La Chronique Agora

La Fed a fait une OPA sur Wall Street

▪ Quand il n’y a pas de flux entrants dans un marché boursier, quand l’attentisme domine avant certaines réunions de banques centrales, quand l’actualité conjoncturelle contredit les discours optimistes, quand les taux se tendent et refusent obstinément de refluer… les marchés sont censés consolider.

Cependant, comme nous le répétons à l’envi depuis l’été dernier, il n’y a plus de marchés. Que ce soit par le verbe ou la planche à billets (et le verbe peut suffire si la main est posée sur l’interrupteur qui met en marche les rotatives), les banques centrales ont fait une OPA sur le système financier.

Là où des millions de cerveaux concouraient à forger une tendance — ou à la défaire au gré des caprices de la psychologie humaine –, un seul suffit désormais.

Beaucoup de commentateurs décrivaient un marché comme le lieu d’un affrontement épique entre haussiers et baissiers. Pourquoi tant de violence, pourquoi une telle débauche d’énergie, pourquoi tant d’incertitude ?

La Fed balaye tous ces impondérables d’un coup de planche à billets. Pour que tout le monde comprenne bien à Wall Street ce qui l’attend, Ben Bernanke enfile un t-shirt représentant un taureau haussier chargeant tête baissée. Il porte aussi une casquette ornée de longues cornes en PVC et enfile une ceinture dont la boucle représente une tête de taureau écumant.

Nous exagérons à peine. L’impact de l’intervention monétaire de la Fed sur la psychologie des opérateurs se rapproche de celle d’une injection de testostérone/caféine sur un taureau de combat.

▪ Pas de temps mort dans l’arène
N’importe quel chiffon (de couleur verte ou rouge), n’importe quelle statistique — bonne ou mauvaise, peu importe –, agité sous le nez d’un trader déclenche une charge et une nouvelle appréciation des actions.

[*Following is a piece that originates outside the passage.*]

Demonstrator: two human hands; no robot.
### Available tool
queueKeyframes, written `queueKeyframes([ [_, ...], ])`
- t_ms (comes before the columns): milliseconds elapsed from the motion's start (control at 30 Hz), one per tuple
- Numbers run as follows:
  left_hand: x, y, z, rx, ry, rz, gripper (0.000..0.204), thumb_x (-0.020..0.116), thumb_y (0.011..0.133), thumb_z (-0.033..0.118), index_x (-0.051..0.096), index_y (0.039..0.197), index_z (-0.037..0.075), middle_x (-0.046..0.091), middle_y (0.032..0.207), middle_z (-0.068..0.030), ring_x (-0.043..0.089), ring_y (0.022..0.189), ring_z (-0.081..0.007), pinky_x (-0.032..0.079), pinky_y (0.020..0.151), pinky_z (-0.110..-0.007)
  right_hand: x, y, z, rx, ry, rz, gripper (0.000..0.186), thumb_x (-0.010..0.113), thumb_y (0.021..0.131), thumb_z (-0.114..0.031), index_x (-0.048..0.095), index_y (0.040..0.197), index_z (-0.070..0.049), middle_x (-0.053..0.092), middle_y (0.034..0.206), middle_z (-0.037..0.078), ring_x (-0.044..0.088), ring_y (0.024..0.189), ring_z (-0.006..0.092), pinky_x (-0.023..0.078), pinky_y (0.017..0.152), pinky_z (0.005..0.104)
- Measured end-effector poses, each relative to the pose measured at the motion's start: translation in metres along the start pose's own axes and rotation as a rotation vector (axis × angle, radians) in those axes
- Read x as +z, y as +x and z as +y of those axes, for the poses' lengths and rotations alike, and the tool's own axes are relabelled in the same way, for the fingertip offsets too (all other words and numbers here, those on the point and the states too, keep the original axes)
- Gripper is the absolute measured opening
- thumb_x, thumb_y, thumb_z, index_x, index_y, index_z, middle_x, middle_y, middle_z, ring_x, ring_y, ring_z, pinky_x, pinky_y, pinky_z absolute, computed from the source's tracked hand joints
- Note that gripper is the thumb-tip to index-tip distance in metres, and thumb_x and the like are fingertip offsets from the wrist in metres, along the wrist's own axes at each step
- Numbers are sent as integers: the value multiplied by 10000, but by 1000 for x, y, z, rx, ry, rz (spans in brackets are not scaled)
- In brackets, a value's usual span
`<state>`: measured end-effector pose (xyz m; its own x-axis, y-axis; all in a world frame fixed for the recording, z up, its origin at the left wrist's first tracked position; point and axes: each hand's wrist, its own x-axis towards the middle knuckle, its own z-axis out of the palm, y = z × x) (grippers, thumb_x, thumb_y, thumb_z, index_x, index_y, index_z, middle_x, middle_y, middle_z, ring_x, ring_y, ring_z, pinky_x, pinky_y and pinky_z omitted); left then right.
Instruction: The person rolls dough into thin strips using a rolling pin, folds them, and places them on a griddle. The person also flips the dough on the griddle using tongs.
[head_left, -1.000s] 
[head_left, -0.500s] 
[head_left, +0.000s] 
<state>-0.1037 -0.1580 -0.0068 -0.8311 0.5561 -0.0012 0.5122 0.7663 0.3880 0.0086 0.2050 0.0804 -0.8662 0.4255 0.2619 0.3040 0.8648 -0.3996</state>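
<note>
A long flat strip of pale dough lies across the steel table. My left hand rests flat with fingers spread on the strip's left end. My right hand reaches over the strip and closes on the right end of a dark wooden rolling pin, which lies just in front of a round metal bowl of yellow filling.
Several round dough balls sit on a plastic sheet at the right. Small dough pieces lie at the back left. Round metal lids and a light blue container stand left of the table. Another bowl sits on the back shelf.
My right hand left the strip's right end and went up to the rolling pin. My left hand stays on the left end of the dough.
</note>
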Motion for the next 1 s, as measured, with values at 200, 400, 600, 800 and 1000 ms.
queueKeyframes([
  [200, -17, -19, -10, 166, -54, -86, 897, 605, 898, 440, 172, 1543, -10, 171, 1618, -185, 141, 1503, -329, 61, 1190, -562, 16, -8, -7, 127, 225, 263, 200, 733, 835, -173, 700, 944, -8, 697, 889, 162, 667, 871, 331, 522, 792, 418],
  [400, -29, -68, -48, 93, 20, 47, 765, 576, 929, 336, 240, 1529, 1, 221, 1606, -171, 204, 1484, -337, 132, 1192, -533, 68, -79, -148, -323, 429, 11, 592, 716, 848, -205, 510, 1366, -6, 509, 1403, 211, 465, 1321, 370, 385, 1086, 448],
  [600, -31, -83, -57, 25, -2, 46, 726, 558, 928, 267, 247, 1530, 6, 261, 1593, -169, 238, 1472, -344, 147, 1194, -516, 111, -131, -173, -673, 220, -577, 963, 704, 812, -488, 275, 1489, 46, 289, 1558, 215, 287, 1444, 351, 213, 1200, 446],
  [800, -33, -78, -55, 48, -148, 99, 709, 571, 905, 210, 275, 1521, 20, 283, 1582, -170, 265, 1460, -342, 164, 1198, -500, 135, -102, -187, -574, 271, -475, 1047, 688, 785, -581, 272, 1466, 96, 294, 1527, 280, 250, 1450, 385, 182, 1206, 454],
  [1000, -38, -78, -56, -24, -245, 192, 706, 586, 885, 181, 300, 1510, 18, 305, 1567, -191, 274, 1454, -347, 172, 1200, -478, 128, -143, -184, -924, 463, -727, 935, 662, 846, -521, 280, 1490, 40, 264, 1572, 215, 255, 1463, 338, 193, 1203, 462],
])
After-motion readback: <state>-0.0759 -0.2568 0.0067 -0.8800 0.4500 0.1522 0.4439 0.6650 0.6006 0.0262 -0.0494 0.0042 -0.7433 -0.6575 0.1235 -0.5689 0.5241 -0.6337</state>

Quiconque rentre dans l’arène avec ses statistiques sur la dette américaine (qui enfle indéfiniment), ses projections attestant d’un repli du bénéfice des entreprises, ses études démontrant l’explosion des PER sur fond de tension des taux est absolument certain de se faire foncer dessus, encorner puis piétiner s’il ne prend pas la fuite afin de se réfugier derrière les balustrades.

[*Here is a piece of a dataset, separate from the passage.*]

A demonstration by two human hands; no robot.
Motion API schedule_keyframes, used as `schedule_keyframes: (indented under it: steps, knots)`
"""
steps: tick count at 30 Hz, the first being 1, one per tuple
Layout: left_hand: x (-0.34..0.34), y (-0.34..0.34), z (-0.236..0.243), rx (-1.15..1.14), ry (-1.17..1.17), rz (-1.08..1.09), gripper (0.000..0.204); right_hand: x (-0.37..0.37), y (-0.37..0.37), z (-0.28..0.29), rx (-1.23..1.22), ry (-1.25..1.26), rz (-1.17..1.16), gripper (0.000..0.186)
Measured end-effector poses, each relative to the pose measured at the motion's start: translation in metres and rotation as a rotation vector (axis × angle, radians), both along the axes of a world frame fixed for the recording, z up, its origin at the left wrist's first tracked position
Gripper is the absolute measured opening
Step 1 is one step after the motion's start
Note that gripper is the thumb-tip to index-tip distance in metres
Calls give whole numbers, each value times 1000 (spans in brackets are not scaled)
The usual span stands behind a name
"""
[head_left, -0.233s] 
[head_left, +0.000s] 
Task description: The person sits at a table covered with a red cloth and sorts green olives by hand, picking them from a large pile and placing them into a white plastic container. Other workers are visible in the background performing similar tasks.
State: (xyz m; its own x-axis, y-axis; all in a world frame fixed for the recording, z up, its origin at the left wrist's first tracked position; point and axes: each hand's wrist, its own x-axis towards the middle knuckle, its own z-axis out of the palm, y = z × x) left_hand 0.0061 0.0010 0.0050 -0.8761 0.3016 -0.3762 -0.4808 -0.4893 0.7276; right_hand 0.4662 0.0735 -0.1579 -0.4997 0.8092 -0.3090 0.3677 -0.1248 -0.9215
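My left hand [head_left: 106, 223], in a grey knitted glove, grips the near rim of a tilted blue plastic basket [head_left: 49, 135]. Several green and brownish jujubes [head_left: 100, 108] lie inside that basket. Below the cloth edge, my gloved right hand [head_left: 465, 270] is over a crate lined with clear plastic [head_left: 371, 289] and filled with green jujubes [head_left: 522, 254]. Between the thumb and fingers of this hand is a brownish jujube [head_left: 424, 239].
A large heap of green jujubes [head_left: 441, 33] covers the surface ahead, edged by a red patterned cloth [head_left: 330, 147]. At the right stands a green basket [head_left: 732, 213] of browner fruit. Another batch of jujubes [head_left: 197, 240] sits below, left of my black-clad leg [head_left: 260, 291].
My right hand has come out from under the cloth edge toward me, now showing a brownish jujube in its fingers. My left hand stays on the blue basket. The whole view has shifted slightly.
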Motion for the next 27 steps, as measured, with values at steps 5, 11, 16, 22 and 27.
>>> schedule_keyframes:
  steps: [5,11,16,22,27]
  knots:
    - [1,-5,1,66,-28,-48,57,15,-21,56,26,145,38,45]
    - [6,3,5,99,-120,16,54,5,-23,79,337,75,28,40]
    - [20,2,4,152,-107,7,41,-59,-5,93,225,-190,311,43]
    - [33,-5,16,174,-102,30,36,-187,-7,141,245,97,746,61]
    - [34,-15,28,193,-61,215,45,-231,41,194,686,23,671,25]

Plus personne ne s’y risque. On ne raisonne pas un bull (dozer) qui vient de recevoir son injection quotidienne de drogue monétaire.

Comme le spectacle offert est affligeant et sans aucun intérêt, le public a déserté les gradins et déchiré ses tickets pour les prochaines corridas. Cela n’empêche pas le taureau de charger — encore et encore — la silhouette d’un ours en papier mâché suspendu par Ben Bernanke au bout d’une longue perche. Il n’y a plus qu’une poignée de ses obligés (banques actionnaires de la Fed) pour crier olé !

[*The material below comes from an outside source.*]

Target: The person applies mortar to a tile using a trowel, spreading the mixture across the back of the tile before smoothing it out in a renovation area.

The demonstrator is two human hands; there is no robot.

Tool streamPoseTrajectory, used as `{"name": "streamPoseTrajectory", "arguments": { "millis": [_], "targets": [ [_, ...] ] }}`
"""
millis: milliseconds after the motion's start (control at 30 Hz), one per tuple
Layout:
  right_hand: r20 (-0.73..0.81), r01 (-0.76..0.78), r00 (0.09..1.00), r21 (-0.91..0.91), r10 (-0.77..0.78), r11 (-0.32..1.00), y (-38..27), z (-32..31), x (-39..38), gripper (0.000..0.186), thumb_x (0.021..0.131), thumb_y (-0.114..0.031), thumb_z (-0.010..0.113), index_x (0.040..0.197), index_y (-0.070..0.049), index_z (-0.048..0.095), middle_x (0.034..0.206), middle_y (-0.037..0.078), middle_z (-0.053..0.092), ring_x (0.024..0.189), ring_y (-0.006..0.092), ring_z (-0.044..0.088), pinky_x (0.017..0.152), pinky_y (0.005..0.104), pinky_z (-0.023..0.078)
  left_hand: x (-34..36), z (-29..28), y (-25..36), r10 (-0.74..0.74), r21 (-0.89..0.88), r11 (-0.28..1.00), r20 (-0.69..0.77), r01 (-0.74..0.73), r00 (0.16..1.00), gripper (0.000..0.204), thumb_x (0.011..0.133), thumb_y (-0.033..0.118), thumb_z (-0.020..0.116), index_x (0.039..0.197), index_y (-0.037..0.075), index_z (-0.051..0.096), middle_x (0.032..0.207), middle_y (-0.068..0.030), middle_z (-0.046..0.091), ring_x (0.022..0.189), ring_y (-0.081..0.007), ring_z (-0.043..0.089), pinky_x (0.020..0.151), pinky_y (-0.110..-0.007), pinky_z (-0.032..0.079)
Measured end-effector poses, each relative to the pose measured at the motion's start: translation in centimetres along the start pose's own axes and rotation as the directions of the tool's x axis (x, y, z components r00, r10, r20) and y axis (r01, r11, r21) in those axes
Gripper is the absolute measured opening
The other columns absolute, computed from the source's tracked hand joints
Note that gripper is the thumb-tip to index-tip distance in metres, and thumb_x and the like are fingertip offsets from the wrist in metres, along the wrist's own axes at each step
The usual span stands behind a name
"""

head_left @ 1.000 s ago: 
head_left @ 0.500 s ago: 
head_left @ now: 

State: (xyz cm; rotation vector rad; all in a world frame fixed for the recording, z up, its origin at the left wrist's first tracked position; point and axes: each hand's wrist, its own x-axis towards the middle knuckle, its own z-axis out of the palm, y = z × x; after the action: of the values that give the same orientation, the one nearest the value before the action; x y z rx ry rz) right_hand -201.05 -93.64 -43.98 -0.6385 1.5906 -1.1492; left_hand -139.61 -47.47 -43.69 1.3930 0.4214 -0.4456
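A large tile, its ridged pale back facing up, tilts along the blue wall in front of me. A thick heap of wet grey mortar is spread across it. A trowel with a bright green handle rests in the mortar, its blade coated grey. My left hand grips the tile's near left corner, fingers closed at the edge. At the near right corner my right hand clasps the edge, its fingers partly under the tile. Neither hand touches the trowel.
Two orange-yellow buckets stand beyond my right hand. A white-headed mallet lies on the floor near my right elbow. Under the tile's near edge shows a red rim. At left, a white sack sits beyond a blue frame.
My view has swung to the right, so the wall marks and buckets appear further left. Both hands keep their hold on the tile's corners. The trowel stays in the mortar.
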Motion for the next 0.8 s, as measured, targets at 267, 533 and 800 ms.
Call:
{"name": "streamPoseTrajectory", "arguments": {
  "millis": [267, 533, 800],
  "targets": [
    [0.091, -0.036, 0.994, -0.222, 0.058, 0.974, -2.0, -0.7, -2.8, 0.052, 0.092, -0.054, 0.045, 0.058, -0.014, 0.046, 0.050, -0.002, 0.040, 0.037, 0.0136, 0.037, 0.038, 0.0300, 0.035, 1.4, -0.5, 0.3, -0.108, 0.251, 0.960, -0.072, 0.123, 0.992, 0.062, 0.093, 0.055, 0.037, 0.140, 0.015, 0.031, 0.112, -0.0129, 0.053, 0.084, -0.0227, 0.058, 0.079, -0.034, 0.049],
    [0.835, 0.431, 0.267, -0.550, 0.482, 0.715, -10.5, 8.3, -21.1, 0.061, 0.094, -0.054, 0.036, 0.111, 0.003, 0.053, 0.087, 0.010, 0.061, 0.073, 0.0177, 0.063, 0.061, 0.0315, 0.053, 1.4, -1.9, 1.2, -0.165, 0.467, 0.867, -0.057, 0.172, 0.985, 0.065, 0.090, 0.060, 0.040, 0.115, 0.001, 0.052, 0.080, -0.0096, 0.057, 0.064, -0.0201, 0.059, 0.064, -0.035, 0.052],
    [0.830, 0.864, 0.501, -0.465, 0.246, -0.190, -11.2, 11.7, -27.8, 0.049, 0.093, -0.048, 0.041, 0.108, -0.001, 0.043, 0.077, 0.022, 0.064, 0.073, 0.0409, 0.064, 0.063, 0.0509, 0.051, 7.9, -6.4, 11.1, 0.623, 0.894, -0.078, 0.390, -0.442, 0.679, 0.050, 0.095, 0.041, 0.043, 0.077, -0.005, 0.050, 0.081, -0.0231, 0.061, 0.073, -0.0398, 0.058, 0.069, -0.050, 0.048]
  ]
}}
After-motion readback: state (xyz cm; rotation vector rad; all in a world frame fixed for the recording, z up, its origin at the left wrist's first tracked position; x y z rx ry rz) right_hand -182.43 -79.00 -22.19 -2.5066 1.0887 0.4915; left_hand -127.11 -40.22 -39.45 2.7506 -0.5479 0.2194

Le problème, c’est que les obligés de la Fed sont également ceux qui vendent les tickets et abonnements aux aficionados… Et là, côté recettes, c’est un désastre ! Encore heureux que le public n’ait pas saccagé la buvette ni incendié les véhicules des organisateurs.

▪ Le taureau joue les Don Quichotte
Pour résumer la séance de mardi, le taureau a tourné en rond toute la journée, balançant des coups de cornes inutiles contre des adversaires imaginaires. Peut-être finira-t-il par attraper le tournis ou foncer une bonne fois pour toutes droit dans le mur.

Ce serait le comble de l’absurdité s’il venait se fracasser le crâne contre les records absolus un 31 juillet… alors qu’il s’apprête à matérialiser son plus gros score boursier mensuel depuis octobre 2011.

Le seul but de la séance de mardi semble avoir été de maintenir les indices américains au contact de leurs records annuels ou historiques. Cela afin d’aborder le communiqué final de la Fed dans les meilleures conditions. S’il y avait eu de forts mouvements directionnels, cela aurait alimenté le soupçon de fuites concernant la politique monétaire de la banque centrale.

Dans un tel contexte, la baisse relativement bénigne de l’indice de confiance des consommateurs du Conference Board pour le mois de juillet (à 80,3 contre 81 attendus) n’était pas susceptible d’émouvoir Wall Street… Cependant, si le mouvement avait été plus brutal, cela aurait pu alerter le taureau qui à tous les coups nous aurait remis une charge à la hausse.